L’ouvrage est immense (47 articles), à l’image de la bibliographie qui le complète : une impression d’exhaustivité s’impose. On voudrait pouvoir oublier une telle lecture, se complaire dans l’idée que la science est forcément propre et que son dévoiement demeure une exception totalitaire : il n’en est hélas rien et cet ouvrage, que l’on recommandera non seulement aux amateurs d’histoire et d’anthropologie coloniale, mais également à tout curieux, nous le rappelle gravement, sans fausse pudeur ni excès de sensationnalisme.
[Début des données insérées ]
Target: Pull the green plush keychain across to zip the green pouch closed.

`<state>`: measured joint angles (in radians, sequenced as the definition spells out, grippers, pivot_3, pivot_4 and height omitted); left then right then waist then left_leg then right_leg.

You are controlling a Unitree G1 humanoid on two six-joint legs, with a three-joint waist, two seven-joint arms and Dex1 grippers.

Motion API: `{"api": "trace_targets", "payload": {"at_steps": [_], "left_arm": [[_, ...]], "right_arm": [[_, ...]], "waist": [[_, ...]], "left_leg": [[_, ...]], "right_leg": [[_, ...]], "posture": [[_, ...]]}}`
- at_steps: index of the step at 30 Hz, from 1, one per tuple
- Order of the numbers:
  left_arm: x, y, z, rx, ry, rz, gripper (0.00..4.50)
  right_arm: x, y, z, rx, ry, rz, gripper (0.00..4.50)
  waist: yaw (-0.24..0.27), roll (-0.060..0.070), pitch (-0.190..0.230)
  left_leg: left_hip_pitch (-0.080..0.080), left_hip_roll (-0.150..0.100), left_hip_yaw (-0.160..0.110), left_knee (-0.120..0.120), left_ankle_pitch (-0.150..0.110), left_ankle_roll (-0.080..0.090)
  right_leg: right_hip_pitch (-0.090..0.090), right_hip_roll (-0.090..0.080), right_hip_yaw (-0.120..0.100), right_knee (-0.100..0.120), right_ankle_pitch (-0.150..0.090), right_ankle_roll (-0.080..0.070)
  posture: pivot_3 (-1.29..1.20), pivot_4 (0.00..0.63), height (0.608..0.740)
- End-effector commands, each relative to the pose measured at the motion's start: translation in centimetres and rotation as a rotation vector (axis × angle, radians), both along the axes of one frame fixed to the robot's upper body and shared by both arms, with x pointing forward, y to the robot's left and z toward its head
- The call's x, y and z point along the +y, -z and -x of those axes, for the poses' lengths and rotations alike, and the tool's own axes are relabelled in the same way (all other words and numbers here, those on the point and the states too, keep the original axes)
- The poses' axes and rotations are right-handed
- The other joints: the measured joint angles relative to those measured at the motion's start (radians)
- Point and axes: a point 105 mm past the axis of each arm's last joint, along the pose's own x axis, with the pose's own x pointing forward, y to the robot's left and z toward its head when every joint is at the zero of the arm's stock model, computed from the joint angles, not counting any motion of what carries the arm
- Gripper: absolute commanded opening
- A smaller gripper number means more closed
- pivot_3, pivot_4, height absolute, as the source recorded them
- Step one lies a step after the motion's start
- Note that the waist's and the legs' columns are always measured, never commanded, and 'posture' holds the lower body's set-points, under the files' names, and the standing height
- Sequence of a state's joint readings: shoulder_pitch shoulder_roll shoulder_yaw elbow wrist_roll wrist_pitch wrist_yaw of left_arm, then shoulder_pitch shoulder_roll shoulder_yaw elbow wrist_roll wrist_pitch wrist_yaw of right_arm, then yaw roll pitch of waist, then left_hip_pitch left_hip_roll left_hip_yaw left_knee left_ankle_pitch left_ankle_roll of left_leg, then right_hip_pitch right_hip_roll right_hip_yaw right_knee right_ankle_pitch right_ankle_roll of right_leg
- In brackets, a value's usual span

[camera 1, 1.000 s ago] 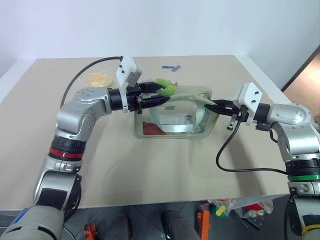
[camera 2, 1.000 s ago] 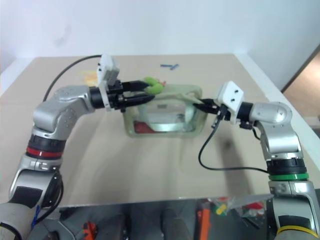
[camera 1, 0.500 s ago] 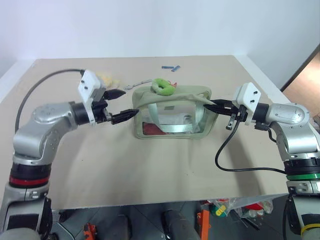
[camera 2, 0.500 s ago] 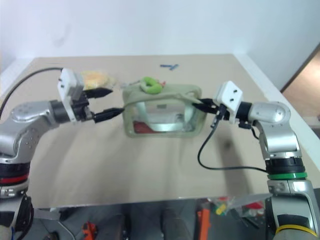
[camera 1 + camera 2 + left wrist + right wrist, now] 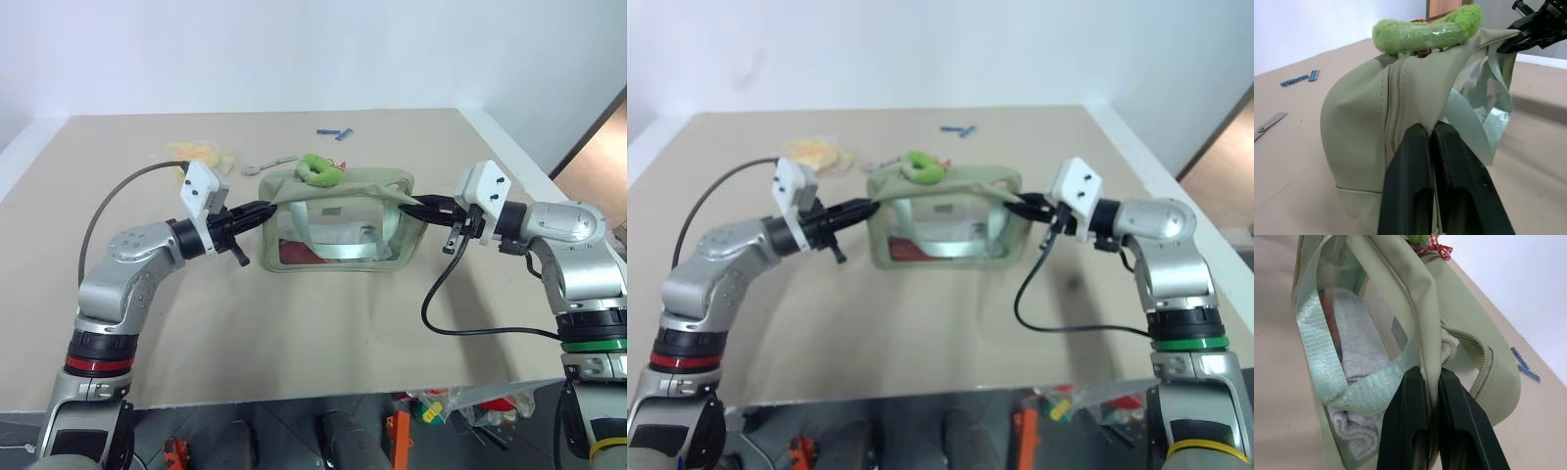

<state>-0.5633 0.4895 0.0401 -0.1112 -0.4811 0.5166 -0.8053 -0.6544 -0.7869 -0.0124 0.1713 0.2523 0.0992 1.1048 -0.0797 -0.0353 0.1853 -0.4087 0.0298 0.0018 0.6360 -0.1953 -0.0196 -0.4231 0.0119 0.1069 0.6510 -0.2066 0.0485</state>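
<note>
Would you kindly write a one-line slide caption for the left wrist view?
Left gripper pinches the pouch end, keychain resting on top, right gripper at the far end.

The two black fingers (image 5: pixel 1422 186) of the left gripper (image 5: pixel 1431 142) are pressed together on the end fabric of the green pouch (image 5: pixel 1366 127), just beside its zipper seam. The green plush keychain (image 5: pixel 1425 33) lies on top of the pouch. A pale green strap (image 5: pixel 1476 125) loops down the side. The right gripper (image 5: pixel 1513 41) meets the pouch's far corner. On the tan desk (image 5: pixel 1288 161) lie a blue strip (image 5: pixel 1300 78) and a flat metal piece (image 5: pixel 1268 125).
</note>
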Motion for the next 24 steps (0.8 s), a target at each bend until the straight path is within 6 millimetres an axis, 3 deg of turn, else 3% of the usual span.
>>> {"api": "trace_targets", "payload": {"at_steps": [1,6,9,13,16,24], "left_arm": [[-0.5,-1.0,0.2,-0.049,0.029,-0.003,0.0],[-0.8,-1.0,0.5,-0.046,0.049,-0.006,0.0],[-1.0,-1.0,0.7,-0.045,0.056,-0.007,0.0],[-1.2,-1.1,0.8,-0.043,0.06,-0.003,0.0],[-1.3,-1.1,0.7,-0.044,0.05,-0.001,0.0],[-1.6,-1.0,0.9,-0.045,0.043,0.001,0.0]], "right_arm": [[0.6,-2.3,1.0,-0.025,-0.035,-0.033,1.76],[1.4,-4.6,2.0,-0.055,-0.064,-0.039,3.49],[3.4,-6.7,2.8,-0.1,-0.124,-0.065,4.44],[6.8,-8.1,3.3,-0.132,-0.228,-0.12,4.44],[8.6,-7.7,2.7,-0.123,-0.27,-0.136,4.44],[9.6,-6.6,0.6,-0.085,-0.285,-0.141,4.44]], "waist": [[0.0,0.0,0.0],[0.002,0.0,0.0],[0.001,0.0,0.0],[0.002,0.0,0.0],[0.003,0.0,0.0],[0.009,0.0,0.0]], "left_leg": [[0.0,0.0,0.0,0.0,0.0,0.0],[0.0,-0.001,0.0,0.0,0.0,0.0],[0.0,-0.001,0.0,0.0,0.0,0.0],[0.0,0.0,-0.001,0.0,0.0,0.0],[-0.001,0.0,-0.001,0.0,0.0,0.0],[-0.005,-0.001,-0.002,0.001,0.0,0.0]], "right_leg": [[0.0,0.0,0.0,0.0,0.0,0.0],[0.0,-0.001,0.0,0.0,0.0,0.0],[0.0,-0.001,0.0,0.0,0.0,0.0],[0.0,0.0,-0.001,0.0,0.0,0.0],[0.0,0.0,-0.002,0.0,0.0,0.0],[-0.002,-0.002,-0.002,-0.001,0.0,0.0]], "posture": [[0.0,0.15,0.74],[0.0,0.15,0.74],[0.0,0.15,0.74],[0.0,0.15,0.74],[0.0,0.15,0.74],[0.0,0.15,0.74]]}}
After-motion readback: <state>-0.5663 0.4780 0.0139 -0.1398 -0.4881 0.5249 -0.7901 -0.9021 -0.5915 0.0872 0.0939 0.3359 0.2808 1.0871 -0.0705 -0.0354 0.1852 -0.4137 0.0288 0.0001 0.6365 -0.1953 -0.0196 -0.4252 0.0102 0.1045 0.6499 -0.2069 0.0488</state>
Traitant d’un phénomène né au temps de l’impérialisme, et qui de nos jours, connaît une réelle actualité via la télé réalité (est apparue aux Etats-unis en 2001 une émission au titre évocateur, Human zoo), les auteurs ont souvent su dépasser l’anecdotique pour amener le lecteur à des problématiques vastes et pluridisciplinaires, et cela dans un style en général aisé, très rarement jargonnant. Les articles sont courts, et vont à l’essentiel : la réflexion y gagne et l’intérêt aussi.

La perception de l’autre et de son image, sans déformation, suppose une certaine familiarité, une volonté de connaissance, mais le principe du zoo humain en est une perversion terrifiante. Une lecture édifiante à l’heure où certains mécanismes intellectuels mis en lumière persistent.